§ **WORK INSTRUCTION**
Give back the data exactly, with no images.

§ **INFORMATION SHOWN**
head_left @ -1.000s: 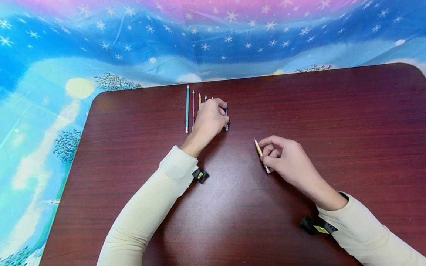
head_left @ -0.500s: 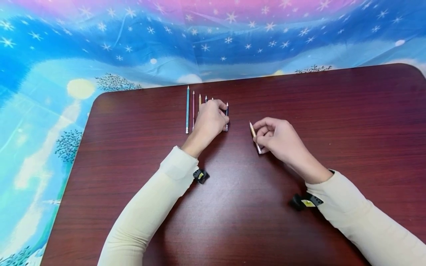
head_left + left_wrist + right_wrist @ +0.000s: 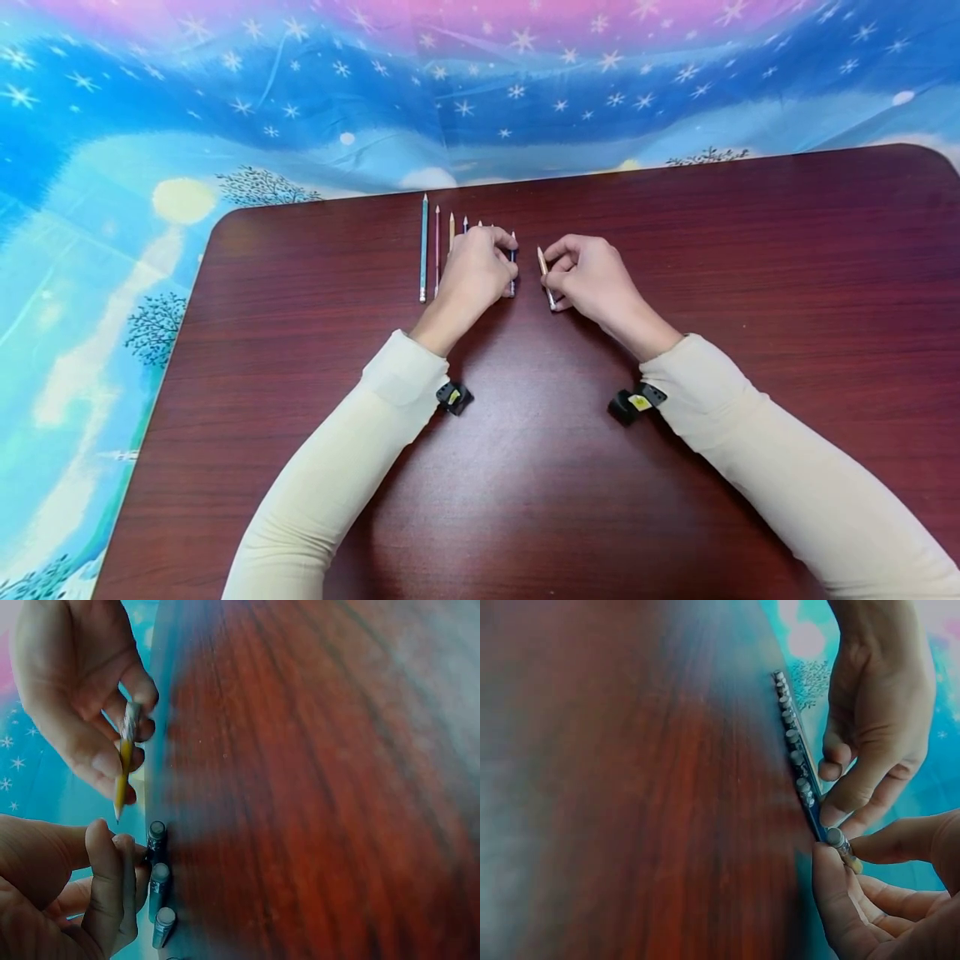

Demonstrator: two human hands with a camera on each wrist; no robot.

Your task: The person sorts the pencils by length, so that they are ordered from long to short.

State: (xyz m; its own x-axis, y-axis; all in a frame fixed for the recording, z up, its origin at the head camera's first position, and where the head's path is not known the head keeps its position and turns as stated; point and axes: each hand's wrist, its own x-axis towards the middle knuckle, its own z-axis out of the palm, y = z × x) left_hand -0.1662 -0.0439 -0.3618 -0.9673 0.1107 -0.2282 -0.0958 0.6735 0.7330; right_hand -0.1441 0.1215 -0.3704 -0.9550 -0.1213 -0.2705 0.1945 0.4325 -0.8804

§ **TASK SOLUTION**
head_left @ -1.000s: 
head_left @ -0.500s: 
head_left + left_wrist + right_wrist @ +0.000s: 

Demonstrator: two human hands with a camera on each wrist; no robot.

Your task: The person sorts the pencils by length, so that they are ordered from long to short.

State: (xyz m; its own x-axis, y-axis; all in a frame fixed for the recording, z up, its origin at the head camera's first position, and where the head's path is not known the head keeps its position and turns as stated; point and axes: each hand's wrist, its own x-axis towards the middle knuckle, its own z-axis out of the palm, y = z × x) left_hand -0.1662 -0.0439 -0.3618 -0.9673 0.1107 -0.2282 -0.0958 0.6735 0.7330; right_hand -0.1441 0.1215 -0.3704 -0.9550 -0.1213 -0.2705 0.1945 0.4325 -0.8804

Response complete; there is no more output.